The World “First”, Europe “Second”

This is not fringe epidemiology. This fact was well understood as far back as January 2020. For all the uncertainty surrounding the new coronavirus, it was still a coronavirus – many in this clade are already known to science, and while there could be no certainty as to how fast the virus would mutate, it was fair to assume it would eventually produce variants, especially if confronted with piecemeal vaccinations. This is why, when Germany funded BioNTech like the UK did Oxford, the government in Berlin did not include a “Europe first” clause. Nor did the European Commission see it fit to intervene and request one. This attitude remained consistent when BioNTech partnered with American pharmaceutical company Pfizer. Meanwhile, the UK vetoed a partnership between Oxford and American company Merck, forcing a partnership with British AstraZeneca instead.

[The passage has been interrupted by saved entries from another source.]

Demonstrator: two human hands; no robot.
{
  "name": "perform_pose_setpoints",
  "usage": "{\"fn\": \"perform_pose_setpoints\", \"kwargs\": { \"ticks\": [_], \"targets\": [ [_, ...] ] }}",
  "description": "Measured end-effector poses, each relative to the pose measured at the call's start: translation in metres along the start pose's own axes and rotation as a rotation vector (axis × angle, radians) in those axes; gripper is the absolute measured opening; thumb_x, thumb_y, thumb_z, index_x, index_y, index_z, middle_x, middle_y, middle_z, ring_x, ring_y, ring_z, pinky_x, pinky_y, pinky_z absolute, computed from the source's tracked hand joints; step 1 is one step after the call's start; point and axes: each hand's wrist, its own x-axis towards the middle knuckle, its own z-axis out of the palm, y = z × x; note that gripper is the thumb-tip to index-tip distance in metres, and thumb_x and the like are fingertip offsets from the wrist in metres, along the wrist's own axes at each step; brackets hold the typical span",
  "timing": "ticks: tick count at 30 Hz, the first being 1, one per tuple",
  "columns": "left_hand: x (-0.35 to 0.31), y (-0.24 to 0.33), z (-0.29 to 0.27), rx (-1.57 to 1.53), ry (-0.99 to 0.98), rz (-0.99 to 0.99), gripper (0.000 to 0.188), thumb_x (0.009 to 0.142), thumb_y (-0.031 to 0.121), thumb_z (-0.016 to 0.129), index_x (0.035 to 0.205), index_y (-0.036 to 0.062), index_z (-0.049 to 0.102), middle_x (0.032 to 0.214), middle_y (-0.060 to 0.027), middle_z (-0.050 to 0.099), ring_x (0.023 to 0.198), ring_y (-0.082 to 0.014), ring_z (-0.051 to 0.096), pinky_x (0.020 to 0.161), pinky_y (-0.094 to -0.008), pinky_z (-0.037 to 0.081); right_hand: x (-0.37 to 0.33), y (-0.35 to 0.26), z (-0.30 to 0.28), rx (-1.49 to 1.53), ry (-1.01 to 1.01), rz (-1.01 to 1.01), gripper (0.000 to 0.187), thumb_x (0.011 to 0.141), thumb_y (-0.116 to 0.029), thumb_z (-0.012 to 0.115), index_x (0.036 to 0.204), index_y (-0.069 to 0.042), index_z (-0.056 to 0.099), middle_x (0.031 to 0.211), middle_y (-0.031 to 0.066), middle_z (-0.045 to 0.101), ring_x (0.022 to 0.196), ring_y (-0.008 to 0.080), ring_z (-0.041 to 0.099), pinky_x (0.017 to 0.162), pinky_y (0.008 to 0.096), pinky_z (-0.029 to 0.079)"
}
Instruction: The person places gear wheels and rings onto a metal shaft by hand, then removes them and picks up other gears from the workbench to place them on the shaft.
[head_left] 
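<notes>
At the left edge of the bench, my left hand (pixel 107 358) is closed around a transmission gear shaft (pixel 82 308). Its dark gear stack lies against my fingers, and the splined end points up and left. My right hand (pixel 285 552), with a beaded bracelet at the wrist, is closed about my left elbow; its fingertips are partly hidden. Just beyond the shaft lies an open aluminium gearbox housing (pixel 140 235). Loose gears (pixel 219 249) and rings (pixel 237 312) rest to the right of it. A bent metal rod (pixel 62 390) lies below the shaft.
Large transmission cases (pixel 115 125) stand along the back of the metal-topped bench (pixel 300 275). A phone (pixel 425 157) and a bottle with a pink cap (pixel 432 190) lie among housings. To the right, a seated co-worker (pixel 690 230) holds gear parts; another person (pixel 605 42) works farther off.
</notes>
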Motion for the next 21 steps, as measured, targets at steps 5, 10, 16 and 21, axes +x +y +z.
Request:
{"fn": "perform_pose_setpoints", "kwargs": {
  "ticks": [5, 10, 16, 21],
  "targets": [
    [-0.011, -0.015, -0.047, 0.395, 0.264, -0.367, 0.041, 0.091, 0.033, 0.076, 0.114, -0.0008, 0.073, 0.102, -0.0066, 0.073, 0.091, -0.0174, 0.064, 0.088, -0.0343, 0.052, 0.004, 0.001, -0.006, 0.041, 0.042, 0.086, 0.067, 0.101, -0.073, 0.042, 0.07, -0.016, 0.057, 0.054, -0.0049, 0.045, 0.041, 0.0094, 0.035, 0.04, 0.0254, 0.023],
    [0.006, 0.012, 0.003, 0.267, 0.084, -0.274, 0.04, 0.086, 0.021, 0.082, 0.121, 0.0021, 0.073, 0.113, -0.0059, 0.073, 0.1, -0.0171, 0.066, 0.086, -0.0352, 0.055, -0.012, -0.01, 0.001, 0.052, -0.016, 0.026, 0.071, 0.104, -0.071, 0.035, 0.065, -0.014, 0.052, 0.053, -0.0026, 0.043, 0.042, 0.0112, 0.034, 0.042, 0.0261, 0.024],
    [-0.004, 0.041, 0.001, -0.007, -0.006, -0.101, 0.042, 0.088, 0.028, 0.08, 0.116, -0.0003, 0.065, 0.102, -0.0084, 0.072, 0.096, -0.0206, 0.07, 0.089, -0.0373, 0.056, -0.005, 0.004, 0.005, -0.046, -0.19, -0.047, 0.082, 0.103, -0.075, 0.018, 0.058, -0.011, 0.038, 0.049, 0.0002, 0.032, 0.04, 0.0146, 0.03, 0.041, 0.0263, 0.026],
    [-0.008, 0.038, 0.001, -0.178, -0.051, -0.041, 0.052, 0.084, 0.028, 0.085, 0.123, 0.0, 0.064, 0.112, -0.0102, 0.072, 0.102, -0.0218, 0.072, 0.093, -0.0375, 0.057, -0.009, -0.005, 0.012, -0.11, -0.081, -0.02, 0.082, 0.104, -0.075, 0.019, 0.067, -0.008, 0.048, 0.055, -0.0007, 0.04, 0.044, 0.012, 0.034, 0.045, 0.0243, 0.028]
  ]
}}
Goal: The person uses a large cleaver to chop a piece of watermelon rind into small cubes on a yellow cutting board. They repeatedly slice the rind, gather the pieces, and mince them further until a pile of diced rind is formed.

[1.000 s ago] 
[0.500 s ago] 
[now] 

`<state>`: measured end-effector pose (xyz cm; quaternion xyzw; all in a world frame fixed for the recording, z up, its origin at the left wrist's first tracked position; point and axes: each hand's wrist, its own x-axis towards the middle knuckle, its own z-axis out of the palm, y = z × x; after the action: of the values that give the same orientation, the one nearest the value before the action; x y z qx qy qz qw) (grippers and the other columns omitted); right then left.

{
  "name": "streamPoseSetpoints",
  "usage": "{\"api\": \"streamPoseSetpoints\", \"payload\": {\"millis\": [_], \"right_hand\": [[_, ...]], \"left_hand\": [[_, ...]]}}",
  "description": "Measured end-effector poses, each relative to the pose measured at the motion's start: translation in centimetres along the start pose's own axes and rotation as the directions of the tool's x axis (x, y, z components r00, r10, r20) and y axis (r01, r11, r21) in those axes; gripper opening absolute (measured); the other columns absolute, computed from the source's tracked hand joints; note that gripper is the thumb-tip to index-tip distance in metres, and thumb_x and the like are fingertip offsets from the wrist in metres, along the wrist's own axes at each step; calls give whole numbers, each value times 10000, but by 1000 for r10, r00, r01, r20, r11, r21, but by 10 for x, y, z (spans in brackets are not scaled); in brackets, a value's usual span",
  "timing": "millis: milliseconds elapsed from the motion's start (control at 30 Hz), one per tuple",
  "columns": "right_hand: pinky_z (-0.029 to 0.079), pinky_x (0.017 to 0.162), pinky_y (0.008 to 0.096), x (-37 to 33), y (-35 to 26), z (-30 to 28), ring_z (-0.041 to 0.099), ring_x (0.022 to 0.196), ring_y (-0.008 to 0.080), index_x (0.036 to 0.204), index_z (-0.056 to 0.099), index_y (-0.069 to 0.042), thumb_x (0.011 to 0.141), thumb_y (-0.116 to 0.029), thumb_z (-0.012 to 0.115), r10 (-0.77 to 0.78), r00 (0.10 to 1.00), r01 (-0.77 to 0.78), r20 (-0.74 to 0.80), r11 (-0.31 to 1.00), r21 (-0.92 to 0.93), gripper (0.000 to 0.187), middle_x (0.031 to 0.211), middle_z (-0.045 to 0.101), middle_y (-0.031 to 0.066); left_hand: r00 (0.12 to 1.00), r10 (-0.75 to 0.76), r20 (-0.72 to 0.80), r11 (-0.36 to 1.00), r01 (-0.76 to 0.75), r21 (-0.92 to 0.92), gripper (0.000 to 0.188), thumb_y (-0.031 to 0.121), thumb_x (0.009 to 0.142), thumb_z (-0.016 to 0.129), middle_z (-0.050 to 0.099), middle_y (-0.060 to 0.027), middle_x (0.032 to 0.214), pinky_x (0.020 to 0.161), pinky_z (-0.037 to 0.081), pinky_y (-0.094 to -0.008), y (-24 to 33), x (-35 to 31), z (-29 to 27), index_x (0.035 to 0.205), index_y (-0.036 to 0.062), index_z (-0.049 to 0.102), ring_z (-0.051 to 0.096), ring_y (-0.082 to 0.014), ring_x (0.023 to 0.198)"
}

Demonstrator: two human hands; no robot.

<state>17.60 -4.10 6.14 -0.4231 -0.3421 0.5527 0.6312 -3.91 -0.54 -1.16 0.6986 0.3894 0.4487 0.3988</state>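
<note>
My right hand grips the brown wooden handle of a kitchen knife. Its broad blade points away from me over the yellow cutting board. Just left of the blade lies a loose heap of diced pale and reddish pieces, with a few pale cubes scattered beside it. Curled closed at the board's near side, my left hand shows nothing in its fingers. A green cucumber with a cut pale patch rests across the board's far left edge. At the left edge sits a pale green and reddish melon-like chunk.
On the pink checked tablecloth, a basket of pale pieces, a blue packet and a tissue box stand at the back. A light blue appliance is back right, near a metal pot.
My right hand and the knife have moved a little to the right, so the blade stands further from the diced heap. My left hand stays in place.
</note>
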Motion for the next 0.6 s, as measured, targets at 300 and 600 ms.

And yet, while the EU was making sound medical R&D decisions, and trusting its long-standing partners to do the same, worrying signs started coming out of the Atlantic. Then-president Trump tried to steal BioNTech from Germany to gain exclusive American access to the vaccine. The move failed, and even so, back then it caused an uproar. Why the same indignation is not on display now, with countries monopolising vaccine doses, is a great mystery of public opinion.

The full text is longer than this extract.